__Provided data__
--- START ---
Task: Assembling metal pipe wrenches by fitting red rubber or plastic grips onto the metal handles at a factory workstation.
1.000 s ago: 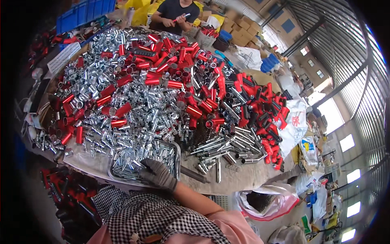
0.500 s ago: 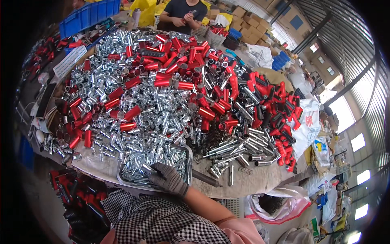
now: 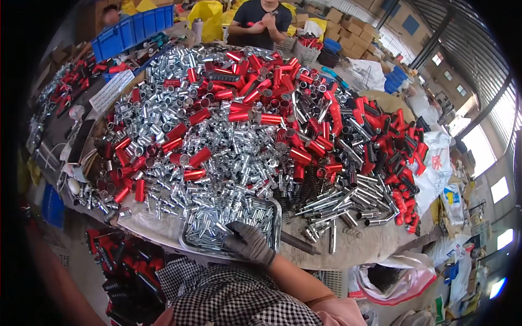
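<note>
My right hand, in a dark grey striped glove, reaches over the near right part of a metal tray. Its fingers are closed on a small silvery metal cylinder, which pokes out past the fingertips. Short thin metal pins fill the tray in a loose layer. A blurred bare arm shows at the lower left rim, and its hand is not visible. My left hand cannot be made out.
Behind the tray rises a heap of silvery fittings mixed with red tubes. Steel rods and red-black handles lie to the right. A co-worker stands across the table. An open white sack is below the table's edge.
The whole view has shifted, so the table sits farther right and lower. A blurred arm has appeared at the lower left. My right hand stays at the tray; the co-worker's hands have moved up.
</note>
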Tool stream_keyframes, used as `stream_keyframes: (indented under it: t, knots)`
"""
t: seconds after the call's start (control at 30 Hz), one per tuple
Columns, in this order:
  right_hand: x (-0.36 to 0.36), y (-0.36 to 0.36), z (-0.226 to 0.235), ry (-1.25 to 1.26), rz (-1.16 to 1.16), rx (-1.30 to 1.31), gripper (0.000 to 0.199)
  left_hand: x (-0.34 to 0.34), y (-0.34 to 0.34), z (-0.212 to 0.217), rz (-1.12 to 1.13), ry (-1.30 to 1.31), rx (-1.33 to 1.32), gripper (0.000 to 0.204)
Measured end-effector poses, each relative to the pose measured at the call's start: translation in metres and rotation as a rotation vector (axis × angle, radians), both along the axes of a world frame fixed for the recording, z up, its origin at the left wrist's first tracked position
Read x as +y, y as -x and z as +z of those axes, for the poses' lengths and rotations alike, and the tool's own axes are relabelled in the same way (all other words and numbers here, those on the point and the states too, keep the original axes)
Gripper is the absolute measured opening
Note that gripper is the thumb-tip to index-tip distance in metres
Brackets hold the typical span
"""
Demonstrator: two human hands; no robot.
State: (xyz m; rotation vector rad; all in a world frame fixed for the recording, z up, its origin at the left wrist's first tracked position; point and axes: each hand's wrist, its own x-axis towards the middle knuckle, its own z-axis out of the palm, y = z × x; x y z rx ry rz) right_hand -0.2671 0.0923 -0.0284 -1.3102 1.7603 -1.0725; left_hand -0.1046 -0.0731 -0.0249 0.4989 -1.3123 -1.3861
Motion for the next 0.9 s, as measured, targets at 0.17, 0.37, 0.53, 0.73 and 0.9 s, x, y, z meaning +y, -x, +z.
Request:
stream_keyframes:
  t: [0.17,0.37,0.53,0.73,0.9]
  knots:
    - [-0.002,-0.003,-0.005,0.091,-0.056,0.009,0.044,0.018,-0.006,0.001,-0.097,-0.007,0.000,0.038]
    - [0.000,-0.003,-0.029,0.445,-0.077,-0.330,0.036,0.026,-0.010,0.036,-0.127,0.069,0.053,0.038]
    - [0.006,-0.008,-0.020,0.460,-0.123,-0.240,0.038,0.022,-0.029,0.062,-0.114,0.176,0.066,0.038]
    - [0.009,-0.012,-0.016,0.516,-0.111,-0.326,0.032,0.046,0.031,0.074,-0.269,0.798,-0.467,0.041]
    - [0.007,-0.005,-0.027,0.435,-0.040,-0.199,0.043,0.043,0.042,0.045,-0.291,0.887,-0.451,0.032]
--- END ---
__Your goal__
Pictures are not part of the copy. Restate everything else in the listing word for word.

__Solution for this exercise__
Task: Assembling metal pipe wrenches by fitting red rubber or plastic grips onto the metal handles at a factory workstation.
1.000 s ago: 
0.500 s ago: 
now: 
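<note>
My right hand, in a dark grey striped glove, reaches over the near right part of a metal tray. Its fingers are closed on a small silvery metal cylinder, which pokes out past the fingertips. Short thin metal pins fill the tray in a loose layer. A blurred bare arm shows at the lower left rim, and its hand is not visible. My left hand cannot be made out.
Behind the tray rises a heap of silvery fittings mixed with red tubes. Steel rods and red-black handles lie to the right. A co-worker stands across the table. An open white sack is below the table's edge.
The whole view has shifted, so the table sits farther right and lower. A blurred arm has appeared at the lower left. My right hand stays at the tray; the co-worker's hands have moved up.
</note>
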Tool stream_keyframes, used as `stream_keyframes: (indented under it: t, knots)`
"""
t: seconds after the call's start (control at 30 Hz), one per tuple
Columns, in this order:
  right_hand: x (-0.36 to 0.36), y (-0.36 to 0.36), z (-0.226 to 0.235), ry (-1.25 to 1.26), rz (-1.16 to 1.16), rx (-1.30 to 1.31), gripper (0.000 to 0.199)
  left_hand: x (-0.34 to 0.34), y (-0.34 to 0.34), z (-0.212 to 0.217), rz (-1.12 to 1.13), ry (-1.30 to 1.31), rx (-1.33 to 1.32), gripper (0.000 to 0.204)
Measured end-effector poses, each relative to the pose measured at the call's start: translation in metres and rotation as a rotation vector (axis × angle, radians), both along the axes of a world frame fixed for the recording, z up, its origin at the left wrist's first tracked position
Read x as +y, y as -x and z as +z of those axes, for the poses' lengths and rotations alike, and the tool's own axes are relabelled in the same way (all other words and numbers here, those on the point and the states too, keep the original axes)
Gripper is the absolute measured opening
Note that gripper is the thumb-tip to index-tip distance in metres
Brackets hold the typical span
"""
Demonstrator: two human hands; no robot.
State: (xyz m; rotation vector rad; all in a world frame fixed for the recording, z up, its origin at the left wrist's first tracked position; point and axes: each hand's wrist, its own x-axis towards the middle knuckle, its own z-axis out of the palm, y = z × x; x y z rx ry rz) right_hand -0.2671 0.0923 -0.0284 -1.3102 1.7603 -1.0725; left_hand -0.1046 -0.0731 -0.0249 0.4989 -1.3123 -1.3861
Motion for the next 0.9 s, as measured, targets at 0.17, 0.37, 0.53, 0.73 and 0.9 s, x, y, z meaning +y, -x, +z.
Request:
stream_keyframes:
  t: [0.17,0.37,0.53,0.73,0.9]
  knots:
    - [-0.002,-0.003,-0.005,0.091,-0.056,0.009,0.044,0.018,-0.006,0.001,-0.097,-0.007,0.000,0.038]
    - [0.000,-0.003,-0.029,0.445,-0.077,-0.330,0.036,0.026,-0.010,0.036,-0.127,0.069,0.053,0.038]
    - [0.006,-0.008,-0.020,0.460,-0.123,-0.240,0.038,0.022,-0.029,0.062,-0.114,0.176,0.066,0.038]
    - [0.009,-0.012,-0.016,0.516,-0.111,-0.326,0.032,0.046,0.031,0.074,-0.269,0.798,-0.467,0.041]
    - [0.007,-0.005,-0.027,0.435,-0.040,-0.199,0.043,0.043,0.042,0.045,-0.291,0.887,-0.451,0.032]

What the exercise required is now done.